As investors search for rays of light in the current economic fog, Barratt Developments (LSE:BDEV) has provided a glimpse of cautious optimism.
The immediate impact of lockdown across the country was partially offset by an earlier return to some kind of normality, with government restrictions on housebuilder activity removed in the middle of May. As such, the likes of Barratts have had some time to assess not only the financial impact on the business over a relatively short period of time, but also the appetite of house buyers in an economic environment which remains fragile.

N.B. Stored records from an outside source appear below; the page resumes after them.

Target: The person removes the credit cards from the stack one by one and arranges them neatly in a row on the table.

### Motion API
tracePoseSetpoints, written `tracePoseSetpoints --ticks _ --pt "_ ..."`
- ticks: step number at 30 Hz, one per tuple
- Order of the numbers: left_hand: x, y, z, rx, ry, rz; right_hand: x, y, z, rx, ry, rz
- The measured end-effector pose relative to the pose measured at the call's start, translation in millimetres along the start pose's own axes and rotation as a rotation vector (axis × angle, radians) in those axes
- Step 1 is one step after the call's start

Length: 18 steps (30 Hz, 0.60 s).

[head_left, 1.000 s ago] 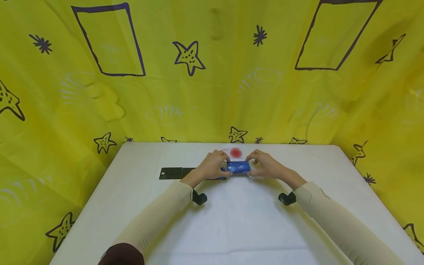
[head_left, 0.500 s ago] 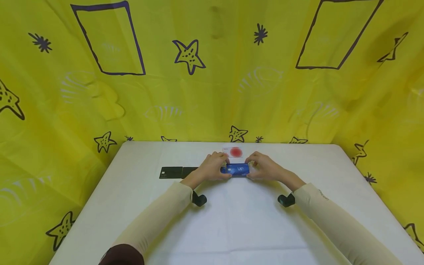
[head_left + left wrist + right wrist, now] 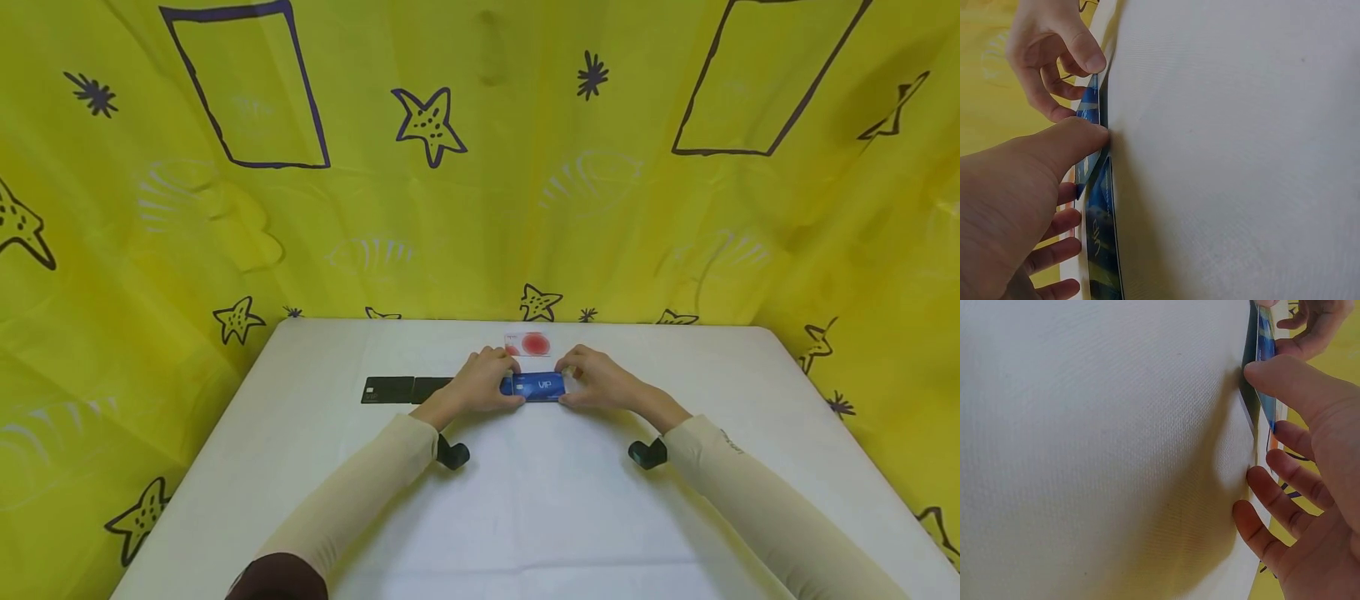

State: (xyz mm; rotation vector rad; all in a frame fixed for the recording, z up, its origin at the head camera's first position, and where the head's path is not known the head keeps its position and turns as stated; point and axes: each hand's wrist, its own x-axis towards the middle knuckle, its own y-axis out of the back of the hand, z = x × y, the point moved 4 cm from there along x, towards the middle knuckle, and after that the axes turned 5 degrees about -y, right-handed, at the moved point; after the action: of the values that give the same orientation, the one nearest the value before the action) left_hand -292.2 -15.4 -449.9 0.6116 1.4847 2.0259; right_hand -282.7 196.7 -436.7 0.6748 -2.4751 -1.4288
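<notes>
A blue card (image 3: 538, 387) marked "VIP" is held between both hands. The left hand (image 3: 483, 382) pinches its left end between thumb and forefinger. At its right end the right hand (image 3: 600, 380) does the same, thumb on the near edge and fingertips on the far edge. In the left wrist view a second blue card (image 3: 1100, 240) lies flat on the table, and the held card's corner overlaps it at a slant. A dark strip shows beneath the held card in the right wrist view. The left hand covers much of the second blue card in the head view.
Two black cards (image 3: 387, 390) lie edge to edge at the left of the row. Behind the hands lies a white card with a red circle (image 3: 535, 343). The white table (image 3: 570, 500) ends at a yellow patterned curtain (image 3: 480, 208).
Both hands have brought the held blue card slightly nearer to the person, level with the row. Their pinch on it has stayed. The other cards have not moved.
</notes>
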Motion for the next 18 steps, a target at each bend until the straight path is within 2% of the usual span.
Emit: tracePoseSetpoints --ticks 18 --pt "-3.9 -1.5 0.3 -0.015 0.029 -0.012 2.2 -1.8 1.3 -0.026 -0.018 -0.041"
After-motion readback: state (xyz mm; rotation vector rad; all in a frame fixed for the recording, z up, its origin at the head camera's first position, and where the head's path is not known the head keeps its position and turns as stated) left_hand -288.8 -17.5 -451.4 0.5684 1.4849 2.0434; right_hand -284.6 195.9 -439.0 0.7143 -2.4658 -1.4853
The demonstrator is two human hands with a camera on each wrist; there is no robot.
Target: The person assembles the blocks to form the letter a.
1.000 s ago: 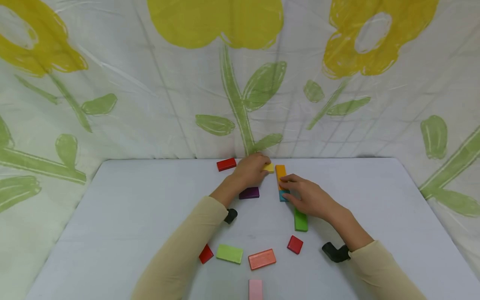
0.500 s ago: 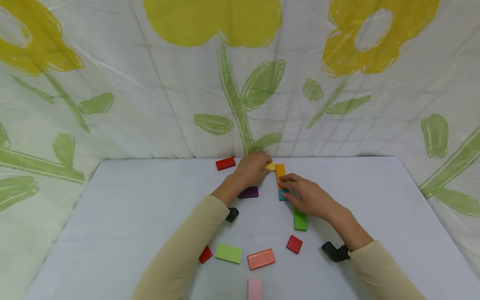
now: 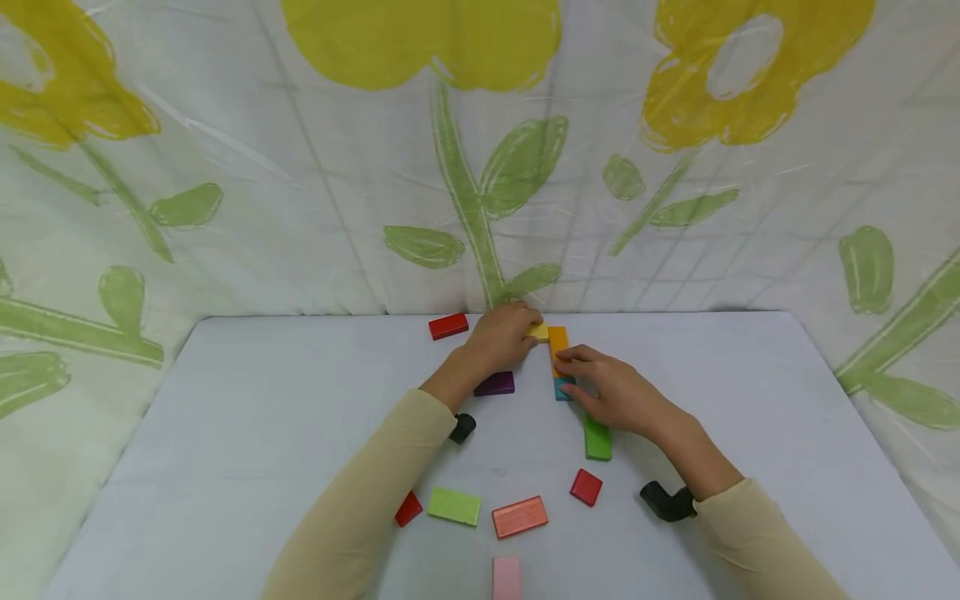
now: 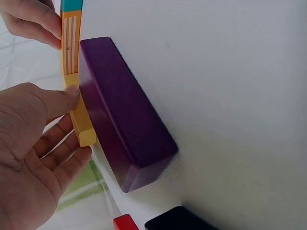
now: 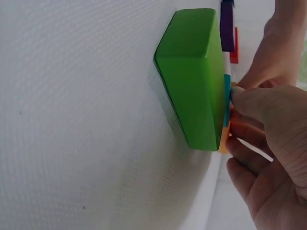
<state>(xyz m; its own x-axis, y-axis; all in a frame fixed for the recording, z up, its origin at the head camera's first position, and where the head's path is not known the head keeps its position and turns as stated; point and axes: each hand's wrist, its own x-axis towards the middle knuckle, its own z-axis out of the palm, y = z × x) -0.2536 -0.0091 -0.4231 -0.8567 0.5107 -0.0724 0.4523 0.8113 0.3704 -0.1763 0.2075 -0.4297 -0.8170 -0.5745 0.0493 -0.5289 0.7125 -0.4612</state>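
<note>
My left hand [image 3: 501,335] pinches a yellow block [image 3: 539,333] at the far edge of the table, thumb on one side and fingers on the other. The yellow block's end meets an orange block [image 4: 71,43] with pale stripes. A teal block [image 3: 564,388] adjoins the orange one at its near end. My right hand [image 3: 617,390] holds these two, its thumb at the teal block and its fingers along the orange one. Close to my left wrist lies a purple block [image 4: 129,110]; a green block [image 5: 192,76] is just below my right hand.
A red block [image 3: 448,326] lies at the back left. Nearer are a small red block [image 3: 586,487], a lime block [image 3: 454,507], a coral block [image 3: 520,517] and a pink block [image 3: 506,577]. Another red block [image 3: 407,509] is partly behind the left sleeve.
The head view has shifted very slightly. Both hands keep their places on the blocks, and no block has visibly moved.
</note>
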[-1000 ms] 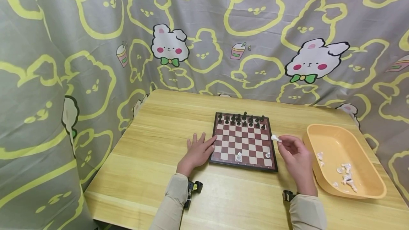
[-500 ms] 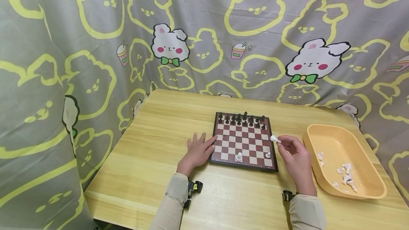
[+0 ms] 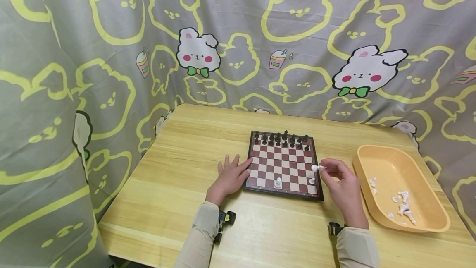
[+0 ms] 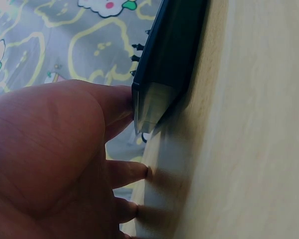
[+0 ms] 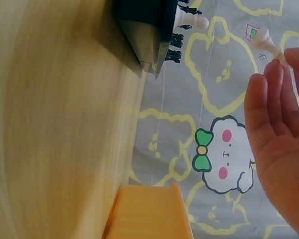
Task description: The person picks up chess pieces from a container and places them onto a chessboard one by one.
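In the head view, my right hand (image 3: 342, 189) pinches a small white chess piece (image 3: 315, 168) at one end. The piece is tilted, above the right edge of the chessboard (image 3: 281, 164); its exact kind is hard to tell. My left hand (image 3: 231, 177) is spread, its thumb and index finger against the board's left edge and other fingertips on the table. Black chess pieces (image 3: 285, 135) stand in two rows at the far side. One white piece (image 3: 277, 183) stands on the near row, and a white pawn (image 3: 312, 180) near the right edge.
An orange tray (image 3: 358, 173) stands right of the board, holding several loose white chess pieces (image 3: 404, 208). The wooden table (image 3: 178, 156) meets a patterned curtain (image 3: 238, 53) behind and on the left.
My right hand has moved slightly left and nearer to me, bringing the pinched white piece from beside the board to over its right edge. The left hand stays in place.
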Available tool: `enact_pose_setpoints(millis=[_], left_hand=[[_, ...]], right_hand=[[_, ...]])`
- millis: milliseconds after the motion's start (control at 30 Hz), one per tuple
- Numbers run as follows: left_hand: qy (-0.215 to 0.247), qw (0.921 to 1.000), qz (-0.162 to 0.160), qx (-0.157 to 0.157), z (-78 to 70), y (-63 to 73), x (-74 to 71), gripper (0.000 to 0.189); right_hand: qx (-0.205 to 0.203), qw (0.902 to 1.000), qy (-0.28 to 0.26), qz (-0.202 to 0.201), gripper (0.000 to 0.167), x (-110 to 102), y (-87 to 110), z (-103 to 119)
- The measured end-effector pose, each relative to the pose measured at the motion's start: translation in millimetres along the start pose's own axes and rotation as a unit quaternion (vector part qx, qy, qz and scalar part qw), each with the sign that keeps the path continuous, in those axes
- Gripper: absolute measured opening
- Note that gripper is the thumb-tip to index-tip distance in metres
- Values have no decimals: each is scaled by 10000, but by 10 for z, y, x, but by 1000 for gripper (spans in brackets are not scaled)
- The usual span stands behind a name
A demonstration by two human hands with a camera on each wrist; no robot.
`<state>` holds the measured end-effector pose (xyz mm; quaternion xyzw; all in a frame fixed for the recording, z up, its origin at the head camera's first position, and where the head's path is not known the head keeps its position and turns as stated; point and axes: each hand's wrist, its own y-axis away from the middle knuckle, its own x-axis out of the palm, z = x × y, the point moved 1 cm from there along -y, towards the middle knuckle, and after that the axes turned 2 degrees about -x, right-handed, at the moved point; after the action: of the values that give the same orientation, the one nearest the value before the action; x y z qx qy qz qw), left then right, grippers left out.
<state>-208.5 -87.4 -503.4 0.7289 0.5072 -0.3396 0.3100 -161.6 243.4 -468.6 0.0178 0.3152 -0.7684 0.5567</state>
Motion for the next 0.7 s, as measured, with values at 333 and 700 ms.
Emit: enact_pose_setpoints(millis=[333, 700], left_hand=[[22, 10000, -5, 0, -2, 8, 1, 49], [43, 10000, -3, -10, -9, 9, -2, 49]], right_hand=[[234, 9951, 592, 760, 20, 43, 26, 27], [187, 9796, 882, 1795, 13, 152, 37, 73]])
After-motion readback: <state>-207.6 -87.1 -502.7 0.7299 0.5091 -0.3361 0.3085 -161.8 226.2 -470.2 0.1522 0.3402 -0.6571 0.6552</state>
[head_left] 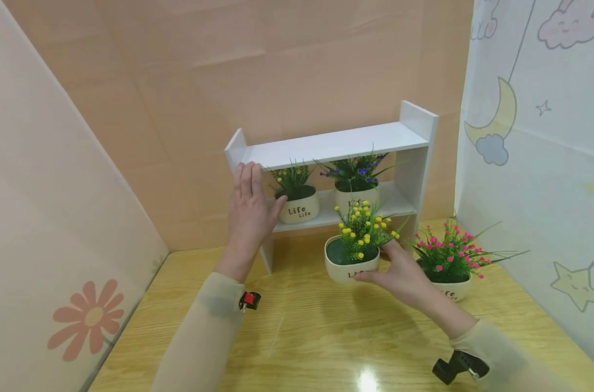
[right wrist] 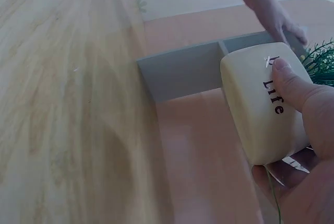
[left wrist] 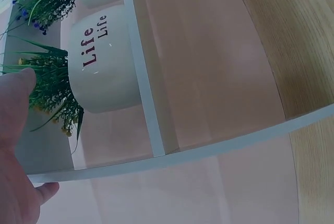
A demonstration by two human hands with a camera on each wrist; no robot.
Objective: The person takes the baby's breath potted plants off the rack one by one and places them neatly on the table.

The picture here for Barratts is inevitably mixed. On the one hand, completions for the year as a whole have declined by 29%, and this figure would have been greater but for the progress the company had been making prior to the pandemic. Equally, there are signs of an improvement in customer demand, with the forward order book looking particularly healthy, up 25% year-on-year in terms of both the number and value of homes in the pipeline.
At the same time, the group was nimble in mitigating the financial effects of the pandemic by implementing some swift actions. The suspension of all land buying activity and the postponement of non-essential capital expenditure provided an initial boost. This was further underlined by the removal of both the interim and the special dividends, saving £100 million and £175 million respectively.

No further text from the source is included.